The European Commission’s latest proposal to use immobilised Russian sovereign assets to finance Ukraine comes the nearest so far to complying with international law, European Central Bank President Christine Lagarde said on Wednesday.
The scheme, formally presented to European capitals last week, seeks to harness up to €210 billion in Russian assets held in the EU. Lagarde said it should also reassure investors who fear that the so-called “reparations loan” amounts to confiscation.
The ECB has repeatedly warned that any illegal use of the assets could spark capital flight from the eurozone and potentially undermine the bloc’s financial stability. Similar concerns have been expressed by Belgium and Euroclear, the Brussels-based securities depository that holds the vast majority of the assets earmarked for the loan.
“I believe that the scheme … is the closest I have seen to something that is in compliance with the international law principles,” Lagarde said at a Financial Times event.
She added that it is “critical” that the Commission’s legal proposal “does not remove the title of Russia to the assets.”
“I believe that investors in euro-denominated assets and in Europe will appreciate” that the EU does not seek to “remove sovereign assets because it suits us,” Lagarde said. “It’s a very, very exceptional case.”
The Commission’s legal argument relies on the fact that the assets have largely matured into cash since being immobilised following Russia’s full-scale invasion of Ukraine in 2022.
Since EU sanctions prevent the return of the cash balances to Moscow, the money is no longer the Kremlin’s property, the Commission argues. Rather, it contends that Moscow’s “asset” is the “claim” it has on EU financial institutions housing the funds, including Euroclear.
“That claim of the Russian Central Bank is Russia’s asset,” the Commission’s legal proposal states, adding that the “cash balances are not the property of the Central Bank of Russia and are not protected by sovereign immunity.”
Belgian bargaining
Lagarde’s comments come ahead of a crunch European Council meeting next week, where EU leaders are aiming to persuade Belgian Prime Minister Bart De Wever to drop his staunch opposition to the scheme.
De Wever – who has condemned the loan as “fundamentally wrong”– has refused to back the proposal unless its legal and financial risks are shared, and other countries also commit to using Russian assets held in their own jurisdictions.
Over the past week, Belgium has proposed significant amendments to the Commission’s legal proposal, according to EU officials.
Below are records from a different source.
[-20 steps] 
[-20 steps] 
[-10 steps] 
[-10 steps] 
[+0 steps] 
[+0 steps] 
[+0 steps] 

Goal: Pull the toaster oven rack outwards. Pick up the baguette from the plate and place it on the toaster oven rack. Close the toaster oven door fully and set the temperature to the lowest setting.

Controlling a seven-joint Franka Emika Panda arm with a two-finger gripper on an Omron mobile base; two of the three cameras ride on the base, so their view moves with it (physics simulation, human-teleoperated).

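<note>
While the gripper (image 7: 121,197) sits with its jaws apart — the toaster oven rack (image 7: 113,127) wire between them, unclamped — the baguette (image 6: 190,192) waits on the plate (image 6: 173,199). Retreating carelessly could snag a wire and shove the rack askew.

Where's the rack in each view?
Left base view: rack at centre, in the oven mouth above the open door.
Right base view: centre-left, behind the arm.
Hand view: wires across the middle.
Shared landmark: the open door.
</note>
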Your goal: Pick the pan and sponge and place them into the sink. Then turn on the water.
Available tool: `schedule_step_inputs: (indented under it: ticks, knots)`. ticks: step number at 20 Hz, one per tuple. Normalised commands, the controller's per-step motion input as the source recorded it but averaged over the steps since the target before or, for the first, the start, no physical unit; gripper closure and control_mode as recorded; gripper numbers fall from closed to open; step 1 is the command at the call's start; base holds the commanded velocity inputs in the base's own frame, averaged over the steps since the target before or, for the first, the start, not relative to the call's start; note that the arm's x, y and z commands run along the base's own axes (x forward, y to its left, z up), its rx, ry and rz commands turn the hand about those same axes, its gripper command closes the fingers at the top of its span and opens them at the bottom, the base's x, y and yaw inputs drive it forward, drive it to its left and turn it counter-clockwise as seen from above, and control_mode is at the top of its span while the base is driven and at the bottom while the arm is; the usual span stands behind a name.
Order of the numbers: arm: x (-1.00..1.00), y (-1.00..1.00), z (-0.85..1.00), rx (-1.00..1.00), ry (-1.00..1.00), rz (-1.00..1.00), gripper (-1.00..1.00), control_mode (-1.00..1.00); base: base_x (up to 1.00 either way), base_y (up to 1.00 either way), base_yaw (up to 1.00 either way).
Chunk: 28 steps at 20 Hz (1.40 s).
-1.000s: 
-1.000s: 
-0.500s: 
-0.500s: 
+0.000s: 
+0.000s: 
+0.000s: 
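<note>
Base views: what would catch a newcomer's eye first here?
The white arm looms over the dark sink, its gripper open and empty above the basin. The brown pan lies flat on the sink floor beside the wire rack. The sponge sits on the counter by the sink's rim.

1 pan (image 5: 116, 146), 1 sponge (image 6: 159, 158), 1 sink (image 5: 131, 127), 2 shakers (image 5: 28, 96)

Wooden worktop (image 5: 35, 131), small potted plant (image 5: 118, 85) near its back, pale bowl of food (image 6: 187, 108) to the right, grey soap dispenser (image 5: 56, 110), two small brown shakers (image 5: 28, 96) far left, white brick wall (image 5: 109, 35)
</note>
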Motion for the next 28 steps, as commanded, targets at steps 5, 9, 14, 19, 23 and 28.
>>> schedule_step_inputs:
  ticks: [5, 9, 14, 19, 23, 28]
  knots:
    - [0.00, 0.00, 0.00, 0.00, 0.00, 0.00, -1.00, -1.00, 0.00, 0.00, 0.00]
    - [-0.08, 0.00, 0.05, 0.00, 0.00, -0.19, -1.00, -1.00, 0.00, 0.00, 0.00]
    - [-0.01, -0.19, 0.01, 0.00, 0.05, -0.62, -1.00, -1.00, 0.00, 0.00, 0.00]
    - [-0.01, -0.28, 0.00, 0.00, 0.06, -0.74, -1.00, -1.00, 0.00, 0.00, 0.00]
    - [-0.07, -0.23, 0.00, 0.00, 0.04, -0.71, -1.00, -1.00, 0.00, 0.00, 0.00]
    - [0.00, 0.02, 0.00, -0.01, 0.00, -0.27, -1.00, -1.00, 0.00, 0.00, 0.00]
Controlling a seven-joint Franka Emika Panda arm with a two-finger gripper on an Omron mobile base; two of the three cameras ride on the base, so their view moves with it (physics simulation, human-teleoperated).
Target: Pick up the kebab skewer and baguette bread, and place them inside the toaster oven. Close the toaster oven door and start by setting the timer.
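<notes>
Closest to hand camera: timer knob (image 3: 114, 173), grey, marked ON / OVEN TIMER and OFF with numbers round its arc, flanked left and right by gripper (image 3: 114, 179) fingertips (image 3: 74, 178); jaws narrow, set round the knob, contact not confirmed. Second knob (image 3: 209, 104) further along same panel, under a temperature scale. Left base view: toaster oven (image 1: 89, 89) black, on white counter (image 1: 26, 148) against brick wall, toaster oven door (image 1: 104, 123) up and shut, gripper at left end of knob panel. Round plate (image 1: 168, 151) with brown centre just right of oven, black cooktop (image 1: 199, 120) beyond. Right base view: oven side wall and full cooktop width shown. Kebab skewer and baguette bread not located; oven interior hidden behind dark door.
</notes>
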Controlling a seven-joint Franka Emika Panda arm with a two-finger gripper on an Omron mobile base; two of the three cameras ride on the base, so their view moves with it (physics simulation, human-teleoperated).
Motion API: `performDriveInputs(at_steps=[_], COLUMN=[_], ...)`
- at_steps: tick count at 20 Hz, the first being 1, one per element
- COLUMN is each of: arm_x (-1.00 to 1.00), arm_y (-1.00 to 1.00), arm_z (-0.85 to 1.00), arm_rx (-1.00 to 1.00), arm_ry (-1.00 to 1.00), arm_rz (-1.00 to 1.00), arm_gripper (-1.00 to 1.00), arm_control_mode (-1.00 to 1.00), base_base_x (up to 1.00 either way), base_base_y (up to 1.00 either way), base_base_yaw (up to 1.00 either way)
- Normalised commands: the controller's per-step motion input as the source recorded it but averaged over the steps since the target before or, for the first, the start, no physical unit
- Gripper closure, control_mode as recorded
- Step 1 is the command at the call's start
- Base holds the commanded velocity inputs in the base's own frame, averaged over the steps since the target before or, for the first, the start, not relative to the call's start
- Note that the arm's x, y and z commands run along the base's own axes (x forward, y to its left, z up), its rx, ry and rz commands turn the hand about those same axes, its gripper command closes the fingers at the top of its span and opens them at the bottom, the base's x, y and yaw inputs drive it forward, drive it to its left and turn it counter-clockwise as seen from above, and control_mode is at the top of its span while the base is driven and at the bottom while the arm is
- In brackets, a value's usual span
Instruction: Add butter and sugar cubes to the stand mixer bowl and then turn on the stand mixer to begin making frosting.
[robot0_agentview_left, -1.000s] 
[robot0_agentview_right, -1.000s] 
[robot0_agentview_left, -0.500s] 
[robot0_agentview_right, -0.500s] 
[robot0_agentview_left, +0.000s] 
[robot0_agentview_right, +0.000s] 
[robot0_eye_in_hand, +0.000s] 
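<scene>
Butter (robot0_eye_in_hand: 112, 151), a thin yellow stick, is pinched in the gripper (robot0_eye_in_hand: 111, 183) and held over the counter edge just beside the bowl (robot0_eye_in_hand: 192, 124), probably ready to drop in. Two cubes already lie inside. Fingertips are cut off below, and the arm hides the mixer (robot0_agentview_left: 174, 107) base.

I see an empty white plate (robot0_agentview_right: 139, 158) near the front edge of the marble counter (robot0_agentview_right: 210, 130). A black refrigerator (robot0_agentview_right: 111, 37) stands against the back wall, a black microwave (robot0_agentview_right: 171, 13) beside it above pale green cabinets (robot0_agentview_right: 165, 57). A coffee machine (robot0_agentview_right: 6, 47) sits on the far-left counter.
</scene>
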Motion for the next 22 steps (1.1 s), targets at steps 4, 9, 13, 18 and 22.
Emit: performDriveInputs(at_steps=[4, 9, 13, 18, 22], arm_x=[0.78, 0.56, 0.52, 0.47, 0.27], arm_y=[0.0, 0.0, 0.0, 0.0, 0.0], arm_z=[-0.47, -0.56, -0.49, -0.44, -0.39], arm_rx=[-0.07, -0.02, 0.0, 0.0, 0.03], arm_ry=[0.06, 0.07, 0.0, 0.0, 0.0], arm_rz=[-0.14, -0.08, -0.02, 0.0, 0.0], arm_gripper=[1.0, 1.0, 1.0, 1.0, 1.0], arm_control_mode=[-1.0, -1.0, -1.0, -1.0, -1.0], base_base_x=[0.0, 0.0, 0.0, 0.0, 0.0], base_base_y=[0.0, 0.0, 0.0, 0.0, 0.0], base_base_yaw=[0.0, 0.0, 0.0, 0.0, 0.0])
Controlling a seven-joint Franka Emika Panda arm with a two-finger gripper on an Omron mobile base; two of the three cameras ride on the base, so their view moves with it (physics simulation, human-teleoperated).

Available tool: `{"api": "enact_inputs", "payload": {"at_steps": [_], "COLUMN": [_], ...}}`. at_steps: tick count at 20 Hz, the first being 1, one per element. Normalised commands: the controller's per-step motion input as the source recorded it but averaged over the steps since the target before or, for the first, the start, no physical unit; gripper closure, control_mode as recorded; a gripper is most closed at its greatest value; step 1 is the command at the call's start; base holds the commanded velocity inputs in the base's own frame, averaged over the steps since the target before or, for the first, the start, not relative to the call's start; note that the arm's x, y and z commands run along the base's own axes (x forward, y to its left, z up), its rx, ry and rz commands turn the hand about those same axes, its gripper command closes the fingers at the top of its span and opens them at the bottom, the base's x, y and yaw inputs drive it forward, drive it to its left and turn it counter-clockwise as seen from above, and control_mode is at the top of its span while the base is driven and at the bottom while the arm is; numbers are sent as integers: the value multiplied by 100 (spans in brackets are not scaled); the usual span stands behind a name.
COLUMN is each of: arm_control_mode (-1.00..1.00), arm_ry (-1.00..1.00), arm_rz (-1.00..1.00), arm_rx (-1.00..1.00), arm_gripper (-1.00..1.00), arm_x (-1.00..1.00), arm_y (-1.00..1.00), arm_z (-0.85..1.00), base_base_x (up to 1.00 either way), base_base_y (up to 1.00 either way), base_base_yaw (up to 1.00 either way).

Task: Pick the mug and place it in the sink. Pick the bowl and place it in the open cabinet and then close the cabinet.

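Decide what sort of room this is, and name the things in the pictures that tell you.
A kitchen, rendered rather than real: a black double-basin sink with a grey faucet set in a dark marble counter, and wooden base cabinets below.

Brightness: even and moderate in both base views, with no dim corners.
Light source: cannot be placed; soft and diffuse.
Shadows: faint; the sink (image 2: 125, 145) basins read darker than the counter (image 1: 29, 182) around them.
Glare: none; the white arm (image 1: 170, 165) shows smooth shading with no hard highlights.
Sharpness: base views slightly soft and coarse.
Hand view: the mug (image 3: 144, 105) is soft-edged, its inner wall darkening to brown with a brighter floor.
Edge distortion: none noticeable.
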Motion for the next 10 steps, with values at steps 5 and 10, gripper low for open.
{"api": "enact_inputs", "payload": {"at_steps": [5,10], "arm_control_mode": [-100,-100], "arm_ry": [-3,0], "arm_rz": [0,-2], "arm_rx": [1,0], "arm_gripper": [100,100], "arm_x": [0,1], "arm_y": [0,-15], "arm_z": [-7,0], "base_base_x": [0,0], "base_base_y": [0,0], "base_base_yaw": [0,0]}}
These include a demand that other EU countries provide unlimited financial guarantees in case the Kremlin successfully sues Belgium for damages exceeding the total value of the loan.
France, believed to hold up to €19 billion in Russian sovereign assets, is also reluctant to use Russian funds held in its own private banks, as demanded by the Commission and De Wever, the officials say.
De Wever continues to push EU states to issue joint debt instead to support Kyiv, which is expected to run out of money in April next year. However, Hungary – whose pro-Moscow leader Viktor Orbán has refused to provide any additional funding to Kyiv – is blocking this option.
The Commission proposes to cover just two-thirds, or €90 billion, of Kyiv’s funding needs for 2026 and 2027. But it also said it is prepared to eventually use all of the €210 billion in Russian assets frozen by the EU after the full-scale invasion.
Asked to comment on the Commission’s proposal, Euroclear said: “We continue to stress the importance that any action or agreement avoids undermining confidence in international financial markets by safeguarding the legal order and legal certainty which underpin global economies.”
A Belgian government spokesperson declined to comment.
EU envoys are expected to discuss the scheme further this afternoon.